Otoritas pendidikan di Sri Lanka memutuskan untuk membatalkan ujian semester bagi jutaan siswa di negara itu. Pasalnya, mereka mengalami kekurangan kertas yang parah.
- Amelia Nur Fatimah
- Minggu, 20 Maret 2022 - 23:36 WIB
WowKeren - Para siswa di Sri Lanka harusnya menjalani ujian sekolah seminggu ke depan. Sayangnya, ujian semester itu harus dibatalkan. Alasannya cukup tak terduga.
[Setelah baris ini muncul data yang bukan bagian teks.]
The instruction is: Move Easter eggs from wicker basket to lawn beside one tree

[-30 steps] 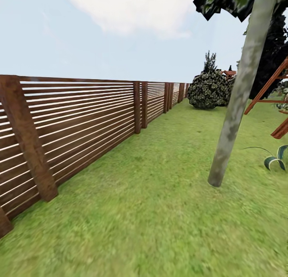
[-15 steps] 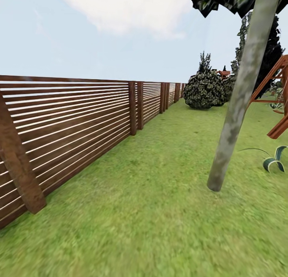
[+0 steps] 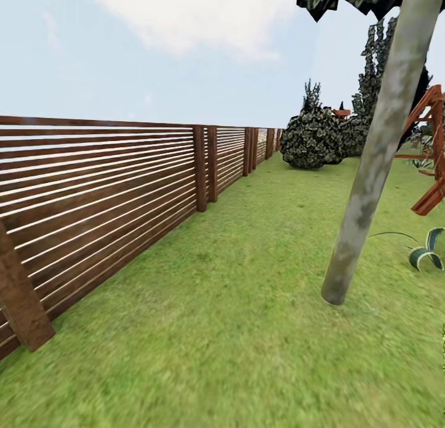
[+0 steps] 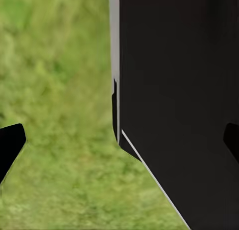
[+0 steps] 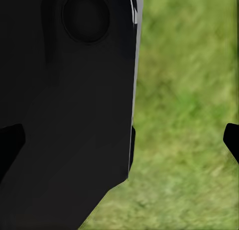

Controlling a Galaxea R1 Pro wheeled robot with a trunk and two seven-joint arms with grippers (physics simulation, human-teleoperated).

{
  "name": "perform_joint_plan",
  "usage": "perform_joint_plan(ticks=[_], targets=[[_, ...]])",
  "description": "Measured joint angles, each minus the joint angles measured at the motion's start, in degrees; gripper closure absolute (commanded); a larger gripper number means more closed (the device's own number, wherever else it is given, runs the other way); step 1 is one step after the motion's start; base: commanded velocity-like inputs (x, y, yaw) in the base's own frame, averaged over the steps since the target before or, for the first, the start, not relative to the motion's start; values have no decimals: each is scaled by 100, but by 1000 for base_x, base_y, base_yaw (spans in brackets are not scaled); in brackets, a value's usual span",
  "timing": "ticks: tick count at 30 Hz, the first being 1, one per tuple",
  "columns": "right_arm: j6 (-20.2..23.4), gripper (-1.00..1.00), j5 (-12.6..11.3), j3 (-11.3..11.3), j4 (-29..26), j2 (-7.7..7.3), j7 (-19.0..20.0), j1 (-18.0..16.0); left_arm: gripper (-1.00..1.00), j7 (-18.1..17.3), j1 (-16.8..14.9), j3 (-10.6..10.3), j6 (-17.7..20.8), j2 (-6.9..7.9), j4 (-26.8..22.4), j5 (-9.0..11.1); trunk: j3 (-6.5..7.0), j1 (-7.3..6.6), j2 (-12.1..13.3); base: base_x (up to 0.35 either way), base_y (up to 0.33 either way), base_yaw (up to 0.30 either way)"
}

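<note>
Closer now: tree [image 3: 377, 162], fence [image 3: 111, 187], lawn [image 3: 247, 304].

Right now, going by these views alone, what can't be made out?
- Tree: the head view's top edge cuts off its canopy.
- Wooden frame: the right edge crops it, so what it is stays unclear.
- Fence: its near end runs past the left edge.
- Left tool and right tool: a dark robot body part blocks much of each wrist view; fingertips sit at the edges, nothing between them.
- Lawn: blurred up close.
</note>
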Motion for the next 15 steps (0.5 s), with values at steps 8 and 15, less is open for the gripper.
perform_joint_plan(ticks=[8,15], targets=[[4,-100,-16,-19,2,0,-3,-1,-100,0,1,0,0,1,0,0,0,0,0,318,0,-150],[5,-100,-17,-22,1,0,-2,-1,-100,0,1,0,0,6,-1,0,0,0,0,318,0,-5]])
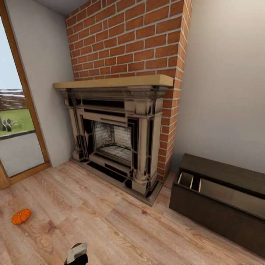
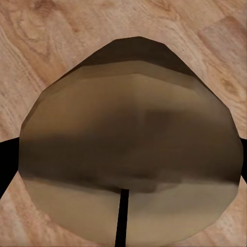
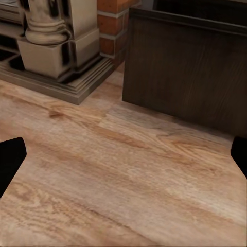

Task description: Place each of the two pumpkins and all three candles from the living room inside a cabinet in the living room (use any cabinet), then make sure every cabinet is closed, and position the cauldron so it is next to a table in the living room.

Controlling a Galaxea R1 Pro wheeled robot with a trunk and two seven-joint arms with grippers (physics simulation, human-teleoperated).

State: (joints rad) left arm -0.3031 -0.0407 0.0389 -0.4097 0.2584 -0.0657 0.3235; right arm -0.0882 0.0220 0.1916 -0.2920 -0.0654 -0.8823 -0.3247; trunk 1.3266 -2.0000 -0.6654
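Left gripper point(image 2: 123, 154) clamps a candle point(image 2: 128, 139) above the floor point(image 2: 41, 31). Right gripper point(image 3: 123, 159) stands open, cabinet point(image 3: 195, 72) ahead of it.

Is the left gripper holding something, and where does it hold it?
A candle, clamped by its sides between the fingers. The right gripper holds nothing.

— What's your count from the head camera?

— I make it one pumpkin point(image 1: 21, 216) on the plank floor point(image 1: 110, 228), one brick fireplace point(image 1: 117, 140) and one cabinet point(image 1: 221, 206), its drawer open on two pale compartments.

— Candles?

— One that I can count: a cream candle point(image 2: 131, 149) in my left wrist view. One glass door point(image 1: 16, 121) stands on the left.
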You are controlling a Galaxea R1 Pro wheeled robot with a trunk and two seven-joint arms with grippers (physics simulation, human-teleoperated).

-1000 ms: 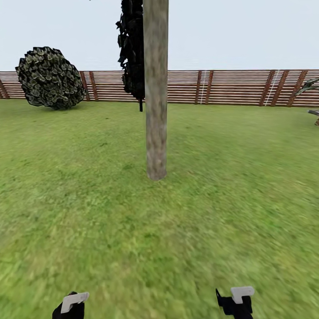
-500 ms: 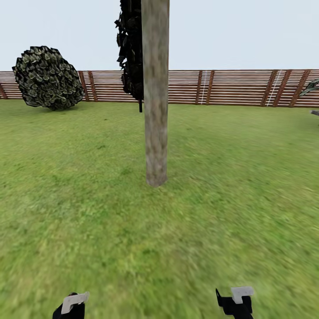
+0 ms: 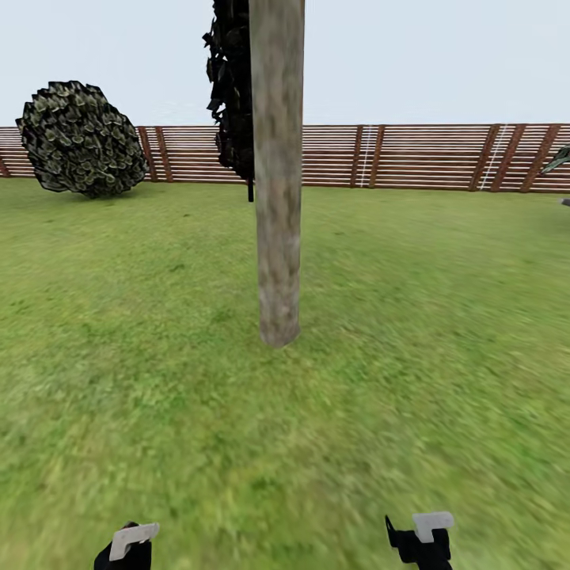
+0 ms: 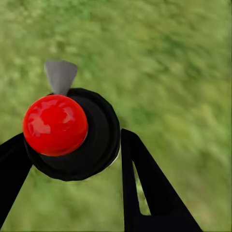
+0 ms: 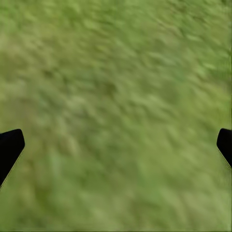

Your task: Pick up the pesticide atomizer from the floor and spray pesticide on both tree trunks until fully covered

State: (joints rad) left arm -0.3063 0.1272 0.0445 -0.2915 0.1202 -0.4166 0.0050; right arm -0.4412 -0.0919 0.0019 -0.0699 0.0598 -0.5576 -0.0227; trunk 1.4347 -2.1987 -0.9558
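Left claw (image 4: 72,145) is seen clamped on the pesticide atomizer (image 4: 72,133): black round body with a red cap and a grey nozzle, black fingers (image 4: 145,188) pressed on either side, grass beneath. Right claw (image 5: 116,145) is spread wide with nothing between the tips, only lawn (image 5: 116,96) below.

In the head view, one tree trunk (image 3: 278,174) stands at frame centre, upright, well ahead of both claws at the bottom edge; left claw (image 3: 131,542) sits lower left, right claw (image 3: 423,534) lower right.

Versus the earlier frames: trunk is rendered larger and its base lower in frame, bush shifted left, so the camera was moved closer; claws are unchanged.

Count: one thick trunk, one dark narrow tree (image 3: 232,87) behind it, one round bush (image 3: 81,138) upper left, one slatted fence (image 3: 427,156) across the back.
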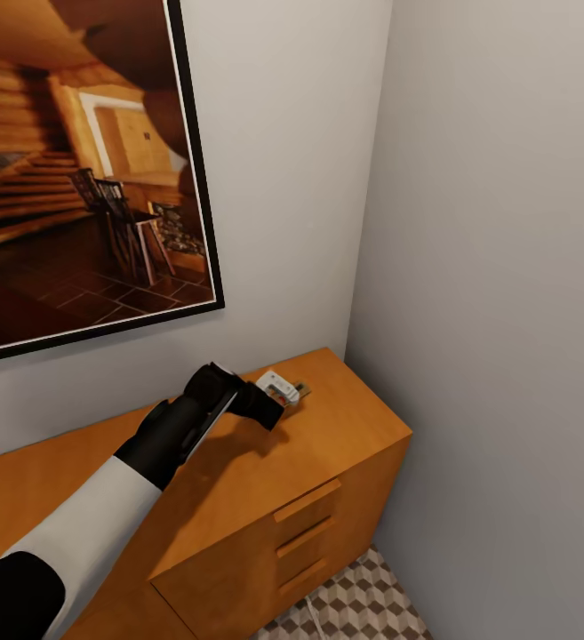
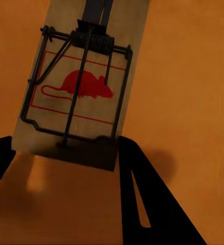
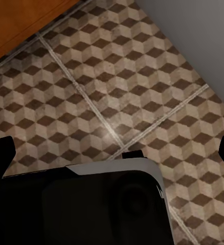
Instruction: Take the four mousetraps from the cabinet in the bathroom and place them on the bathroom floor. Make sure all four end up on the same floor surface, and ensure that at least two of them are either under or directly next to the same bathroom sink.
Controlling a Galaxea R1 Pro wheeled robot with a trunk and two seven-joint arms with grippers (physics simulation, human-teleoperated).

Sri Lanka memutuskan untuk membatalkan ujian sekolah untuk jutaan siswa setelah kehabisan kertas cetak. Hal itu terjadi karena negara tersebut menghadapi krisis keuangan terburuk sejak kemerdekaan mereka pada tahun 1948.
Otoritas pendidikan mengatakan pada hari Sabtu (19/3), bahwa ujian semester, yang dijadwalkan pada seminggu ke depan dimuai dari Senin, ditunda tanpa batas waktu. Hal itu karena kekurangan kertas akut, dengan Kolombo yang kekurangan dana untuk membiayai impor.
“Kepala sekolah tidak dapat mengadakan ujian karena pencetak tidak dapat mengamankan devisa untuk mengimpor kertas dan tinta yang diperlukan," ujar Departemen Pendidikan Provinsi Barat, melansir The Guardian.
Tes semester sendiri merupakan bagian dari proses penilaian berkelanjutan untuk memutuskan apakah siswa dipromosikan ke kelas berikutnya pada akhir tahun atau tidak. Sumber-sumber resmi mengatakan bahwa masalah keungan itu dapat menunda ujian bagi sekitar dua pertiga dari 4,5 juta siswa di negara tersebut.
Krisis ekonomi yang disebabkan oleh kekurangan cadangan devisa untuk membiayai impor penting itu telah membuat negara ini juga kehabisan makanan, bahan bakar dan obat-obatan. Negara Asia Selatan berpenduduk 22 juta yang kekurangan uang itu mengumumkan minggu ini bahwa mereka akan mencari dana talangan IMF untuk menyelesaikan krisis utang luar negeri yang memburuk dan menopang cadangan eksternal.
Sementara Dana Moneter Internasional pada hari Jumat (18/3) mengkonfirmasi bahwa mereka sedang mempertimbangkan permintaan mengejutkan Presiden Gotabaya Rajapaksa untuk membahas bailout. Sekitar $6,9 miliar utang Kolombo juga perlu dilunasi tahun ini, tetapi cadangan mata uang asingnya mencapai sekitar $2,3 miliar pada akhir Februari.
Antrian panjang telah terbentuk di seluruh negeri untuk bahan makanan dan minyak dengan pemerintah melembagakan pemadaman listrik bergilir dan penjatahan susu bubuk, gula, lentil dan beras.
Sri Lanka awal tahun ini telah meminta Tiongkok, salah satu kreditur utamanya, untuk membantu menunda pembayaran utang tetapi belum ada tanggapan resmi dari Beijing.